WASHINGTON - Rep. Michele Bachmann made the case on Wednesday that her commitment to Jewish causes makes her the best Republican presidential candidate in a still crowded and fluid field.
In a speech before the Jewish Republican Coalition, the last cattle call-style event involving most of the GOP's presidential candidates before voting begins next month, Bachmann promised the crowd that one of her first acts if elected President would be to move the U.S. embassy from Tel-Aviv to Jerusalem, a promise echoed by many of the candidates who spoke before her.
"I've even found a donor who would put up the money for the move," Bachmann said. "So the boxes could be unpacked on day one."
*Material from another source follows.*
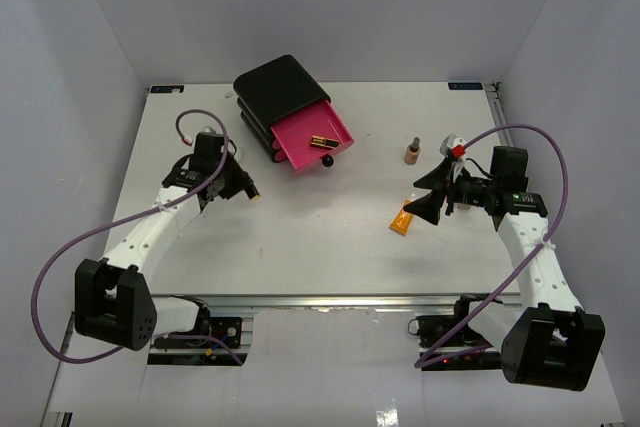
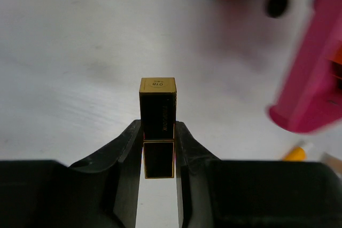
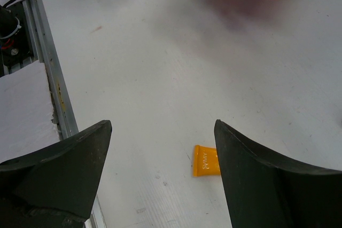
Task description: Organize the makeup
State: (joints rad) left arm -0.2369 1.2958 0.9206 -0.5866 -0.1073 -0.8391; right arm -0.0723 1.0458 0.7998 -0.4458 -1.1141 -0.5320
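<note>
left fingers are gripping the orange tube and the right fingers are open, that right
Not quite. The left fingers are gripping a lipstick, not the orange tube, as the left wrist view shows. The tube lies loose below the right fingers, which are open as you said.

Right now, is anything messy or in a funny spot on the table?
Nothing is spilled or broken. The tube lies loose on the table and the bottle stands alone, both outside the open drawer, which holds one lipstick. The box sits crooked to the table's edges.
</note>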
Bachmann's speech mostly touched on familiar themes. She said the Obama Administration had "forgotten the importance of Israel to America" and "confused engagement with appeasement and has inspired Israel's enemies." The three-term congresswoman also called on Obama to order the Navy to begin preparations for a naval blockade against Iran and said covert operations to prevent the country from building a nuclear weapon should be stepped up.
On the domestic political front, Bachmann called the Occupy Wall Street movement "the Obama re-election team" and said Obama stands with that group but not with Israel.
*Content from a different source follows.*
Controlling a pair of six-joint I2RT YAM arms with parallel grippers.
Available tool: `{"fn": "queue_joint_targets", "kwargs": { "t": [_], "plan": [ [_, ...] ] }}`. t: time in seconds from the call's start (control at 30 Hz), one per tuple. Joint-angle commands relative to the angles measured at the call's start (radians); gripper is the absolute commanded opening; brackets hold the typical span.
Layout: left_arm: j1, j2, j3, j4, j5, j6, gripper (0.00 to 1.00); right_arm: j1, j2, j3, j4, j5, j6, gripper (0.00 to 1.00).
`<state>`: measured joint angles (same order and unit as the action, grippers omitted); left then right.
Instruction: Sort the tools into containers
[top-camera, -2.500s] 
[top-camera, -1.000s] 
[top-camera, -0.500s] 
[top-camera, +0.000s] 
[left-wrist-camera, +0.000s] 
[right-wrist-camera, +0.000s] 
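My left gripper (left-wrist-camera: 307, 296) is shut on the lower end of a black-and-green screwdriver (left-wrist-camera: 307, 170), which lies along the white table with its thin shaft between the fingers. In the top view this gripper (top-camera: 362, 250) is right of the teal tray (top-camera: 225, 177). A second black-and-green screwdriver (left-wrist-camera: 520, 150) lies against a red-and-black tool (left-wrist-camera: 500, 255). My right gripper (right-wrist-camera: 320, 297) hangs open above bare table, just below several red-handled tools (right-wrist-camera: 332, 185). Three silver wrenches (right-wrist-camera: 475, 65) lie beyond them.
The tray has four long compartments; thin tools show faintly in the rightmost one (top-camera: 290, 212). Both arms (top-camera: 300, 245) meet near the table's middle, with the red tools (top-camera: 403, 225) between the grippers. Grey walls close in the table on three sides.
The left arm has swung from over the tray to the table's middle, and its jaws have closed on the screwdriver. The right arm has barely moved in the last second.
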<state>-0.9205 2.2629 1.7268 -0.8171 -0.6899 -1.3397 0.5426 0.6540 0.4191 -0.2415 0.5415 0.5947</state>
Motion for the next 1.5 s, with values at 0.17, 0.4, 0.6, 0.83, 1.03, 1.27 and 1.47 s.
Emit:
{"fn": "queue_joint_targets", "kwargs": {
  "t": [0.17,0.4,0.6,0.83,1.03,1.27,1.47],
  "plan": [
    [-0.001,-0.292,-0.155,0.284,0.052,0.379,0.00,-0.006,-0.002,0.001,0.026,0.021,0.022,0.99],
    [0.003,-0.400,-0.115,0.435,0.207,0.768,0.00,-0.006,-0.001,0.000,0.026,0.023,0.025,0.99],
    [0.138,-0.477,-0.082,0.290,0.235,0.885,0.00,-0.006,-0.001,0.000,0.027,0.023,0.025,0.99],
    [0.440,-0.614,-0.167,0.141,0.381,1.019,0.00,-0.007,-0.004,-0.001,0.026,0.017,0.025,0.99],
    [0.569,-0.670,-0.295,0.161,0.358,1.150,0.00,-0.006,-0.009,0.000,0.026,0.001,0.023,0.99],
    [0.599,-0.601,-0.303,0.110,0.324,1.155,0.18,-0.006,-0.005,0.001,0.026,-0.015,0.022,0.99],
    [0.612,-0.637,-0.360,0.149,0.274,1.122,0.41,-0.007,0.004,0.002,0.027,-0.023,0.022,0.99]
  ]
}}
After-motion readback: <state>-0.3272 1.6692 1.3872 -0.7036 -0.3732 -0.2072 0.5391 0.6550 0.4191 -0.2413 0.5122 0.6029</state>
During a question and answer session with the audience a pediatrician asked Bachmann about her views on vaccines, especially in light of her controversial statements from the summer when she falsely linked the HPV vaccine to mental retardation. Bachmann ducked the question, arguing that her opposition to a plan for universal HPV vaccinations of young women in Texas was based on the allegations of "crony capitalism" between fellow candidate and Texas Gov. Rick Perry and pharmaceutical companies.
Bachmann's trip to the Capital also enabled her to stop by Congress and vote in the House chamber. She last voted in the House on Nov. 18.